> _ACTIVITY_: Look through the listing for the string "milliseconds" and copy out every line that holds it.

DATA PROVIDED START

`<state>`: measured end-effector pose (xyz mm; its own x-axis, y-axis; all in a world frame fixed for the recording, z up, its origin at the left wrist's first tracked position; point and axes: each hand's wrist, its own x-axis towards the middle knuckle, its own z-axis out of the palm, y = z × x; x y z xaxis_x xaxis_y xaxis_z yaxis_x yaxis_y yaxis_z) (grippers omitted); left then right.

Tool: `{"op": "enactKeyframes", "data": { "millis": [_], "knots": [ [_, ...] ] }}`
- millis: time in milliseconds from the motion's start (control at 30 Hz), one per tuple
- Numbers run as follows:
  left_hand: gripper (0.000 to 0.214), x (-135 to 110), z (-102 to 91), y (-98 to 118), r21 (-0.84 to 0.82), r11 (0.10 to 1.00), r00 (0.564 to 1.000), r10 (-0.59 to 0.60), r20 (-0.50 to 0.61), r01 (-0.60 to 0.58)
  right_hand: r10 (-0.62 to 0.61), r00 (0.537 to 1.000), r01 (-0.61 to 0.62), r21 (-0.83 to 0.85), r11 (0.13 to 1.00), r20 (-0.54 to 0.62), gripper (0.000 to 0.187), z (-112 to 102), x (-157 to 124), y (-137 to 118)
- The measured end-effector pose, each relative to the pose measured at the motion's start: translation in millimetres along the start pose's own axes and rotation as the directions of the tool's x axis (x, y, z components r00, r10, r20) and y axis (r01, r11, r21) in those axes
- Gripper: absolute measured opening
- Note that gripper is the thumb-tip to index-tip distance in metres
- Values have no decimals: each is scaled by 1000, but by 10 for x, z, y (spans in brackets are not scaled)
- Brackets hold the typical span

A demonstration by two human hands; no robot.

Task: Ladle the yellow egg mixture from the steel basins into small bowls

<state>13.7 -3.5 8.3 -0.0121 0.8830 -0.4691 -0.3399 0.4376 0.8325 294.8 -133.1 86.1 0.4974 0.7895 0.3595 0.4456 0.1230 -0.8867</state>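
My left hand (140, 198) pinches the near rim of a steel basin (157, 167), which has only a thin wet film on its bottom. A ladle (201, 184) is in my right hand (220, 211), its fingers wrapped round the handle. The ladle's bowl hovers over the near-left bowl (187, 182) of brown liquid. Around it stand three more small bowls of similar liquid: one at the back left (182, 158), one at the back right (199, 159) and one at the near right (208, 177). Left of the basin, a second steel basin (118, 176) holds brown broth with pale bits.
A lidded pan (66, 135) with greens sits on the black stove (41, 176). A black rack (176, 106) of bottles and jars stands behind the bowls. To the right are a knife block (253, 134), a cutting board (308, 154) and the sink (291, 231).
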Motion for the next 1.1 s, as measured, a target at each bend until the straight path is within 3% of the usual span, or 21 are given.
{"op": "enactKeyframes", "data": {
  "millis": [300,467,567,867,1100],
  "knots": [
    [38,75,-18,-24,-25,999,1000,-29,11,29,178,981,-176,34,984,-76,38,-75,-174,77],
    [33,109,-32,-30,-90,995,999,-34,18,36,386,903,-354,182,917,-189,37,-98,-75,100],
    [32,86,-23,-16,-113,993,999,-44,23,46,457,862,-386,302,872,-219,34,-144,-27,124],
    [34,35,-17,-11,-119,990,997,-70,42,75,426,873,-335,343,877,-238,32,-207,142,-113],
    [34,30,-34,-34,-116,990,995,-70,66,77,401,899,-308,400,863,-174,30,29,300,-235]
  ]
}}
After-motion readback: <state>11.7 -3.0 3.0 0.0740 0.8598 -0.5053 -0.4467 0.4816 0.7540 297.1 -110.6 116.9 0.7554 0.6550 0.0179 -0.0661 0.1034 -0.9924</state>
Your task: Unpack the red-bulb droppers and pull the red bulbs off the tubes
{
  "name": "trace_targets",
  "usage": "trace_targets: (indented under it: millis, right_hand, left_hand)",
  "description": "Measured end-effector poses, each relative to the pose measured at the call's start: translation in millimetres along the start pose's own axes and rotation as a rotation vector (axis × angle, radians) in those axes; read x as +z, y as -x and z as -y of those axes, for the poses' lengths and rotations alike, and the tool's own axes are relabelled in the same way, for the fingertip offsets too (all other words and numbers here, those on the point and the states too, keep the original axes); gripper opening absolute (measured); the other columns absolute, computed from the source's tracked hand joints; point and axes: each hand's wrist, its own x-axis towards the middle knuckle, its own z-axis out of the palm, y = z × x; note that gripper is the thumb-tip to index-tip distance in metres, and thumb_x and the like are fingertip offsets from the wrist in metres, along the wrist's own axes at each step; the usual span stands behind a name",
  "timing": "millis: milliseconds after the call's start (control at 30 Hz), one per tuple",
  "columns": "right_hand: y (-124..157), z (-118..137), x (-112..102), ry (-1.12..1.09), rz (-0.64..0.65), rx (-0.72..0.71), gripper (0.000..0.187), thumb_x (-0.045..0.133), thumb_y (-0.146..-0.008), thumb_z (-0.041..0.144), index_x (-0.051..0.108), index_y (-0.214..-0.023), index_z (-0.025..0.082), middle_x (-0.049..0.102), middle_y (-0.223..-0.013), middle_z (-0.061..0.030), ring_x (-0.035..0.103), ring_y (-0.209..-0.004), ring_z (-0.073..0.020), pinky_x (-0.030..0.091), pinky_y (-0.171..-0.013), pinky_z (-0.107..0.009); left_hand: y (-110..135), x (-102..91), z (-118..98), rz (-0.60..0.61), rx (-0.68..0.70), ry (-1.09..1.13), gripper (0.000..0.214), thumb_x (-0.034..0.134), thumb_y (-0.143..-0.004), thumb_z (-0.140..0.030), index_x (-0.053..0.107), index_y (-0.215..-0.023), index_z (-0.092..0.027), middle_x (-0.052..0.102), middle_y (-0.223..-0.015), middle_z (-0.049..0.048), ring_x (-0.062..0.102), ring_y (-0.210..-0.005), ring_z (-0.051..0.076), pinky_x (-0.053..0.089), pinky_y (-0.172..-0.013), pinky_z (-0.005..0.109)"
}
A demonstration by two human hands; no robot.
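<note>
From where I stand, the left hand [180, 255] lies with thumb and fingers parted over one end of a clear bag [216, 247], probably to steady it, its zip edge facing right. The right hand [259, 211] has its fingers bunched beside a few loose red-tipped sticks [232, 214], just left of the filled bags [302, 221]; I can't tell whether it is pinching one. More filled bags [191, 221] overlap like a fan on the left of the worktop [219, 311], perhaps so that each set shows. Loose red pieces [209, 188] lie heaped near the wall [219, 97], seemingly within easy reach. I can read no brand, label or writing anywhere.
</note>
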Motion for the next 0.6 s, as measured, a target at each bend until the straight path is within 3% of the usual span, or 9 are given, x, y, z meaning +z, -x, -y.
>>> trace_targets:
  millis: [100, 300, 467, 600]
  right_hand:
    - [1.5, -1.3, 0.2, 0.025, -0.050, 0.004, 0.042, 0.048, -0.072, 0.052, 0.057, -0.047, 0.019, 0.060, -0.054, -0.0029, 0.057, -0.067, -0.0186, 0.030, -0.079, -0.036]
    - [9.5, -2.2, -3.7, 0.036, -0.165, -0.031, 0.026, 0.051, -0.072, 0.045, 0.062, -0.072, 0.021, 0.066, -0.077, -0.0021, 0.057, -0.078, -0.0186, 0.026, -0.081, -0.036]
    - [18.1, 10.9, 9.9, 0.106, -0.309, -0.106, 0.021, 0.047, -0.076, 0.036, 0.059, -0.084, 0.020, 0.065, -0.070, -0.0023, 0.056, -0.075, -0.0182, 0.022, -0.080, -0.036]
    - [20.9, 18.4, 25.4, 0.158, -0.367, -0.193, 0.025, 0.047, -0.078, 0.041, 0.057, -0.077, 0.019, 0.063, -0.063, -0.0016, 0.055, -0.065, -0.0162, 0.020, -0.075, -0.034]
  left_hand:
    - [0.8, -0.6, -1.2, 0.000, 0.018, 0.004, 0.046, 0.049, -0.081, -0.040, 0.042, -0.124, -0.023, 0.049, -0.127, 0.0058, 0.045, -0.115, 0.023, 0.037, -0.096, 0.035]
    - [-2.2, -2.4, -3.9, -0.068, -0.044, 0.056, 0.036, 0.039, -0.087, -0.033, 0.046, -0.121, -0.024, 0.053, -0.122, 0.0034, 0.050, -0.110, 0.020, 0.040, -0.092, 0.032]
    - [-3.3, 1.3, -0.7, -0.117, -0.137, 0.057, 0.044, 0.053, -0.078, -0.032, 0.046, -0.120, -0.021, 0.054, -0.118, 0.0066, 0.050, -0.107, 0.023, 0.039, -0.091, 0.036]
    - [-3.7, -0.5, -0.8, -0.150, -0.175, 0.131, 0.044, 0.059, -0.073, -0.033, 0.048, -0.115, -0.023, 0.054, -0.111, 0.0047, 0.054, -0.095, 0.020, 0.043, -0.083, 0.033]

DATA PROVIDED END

> _FINISHED TASK_:
- millis: time in milliseconds from the motion's start (control at 30 Hz), one per tuple
  "timing": "millis: milliseconds after the call's start (control at 30 Hz), one per tuple",

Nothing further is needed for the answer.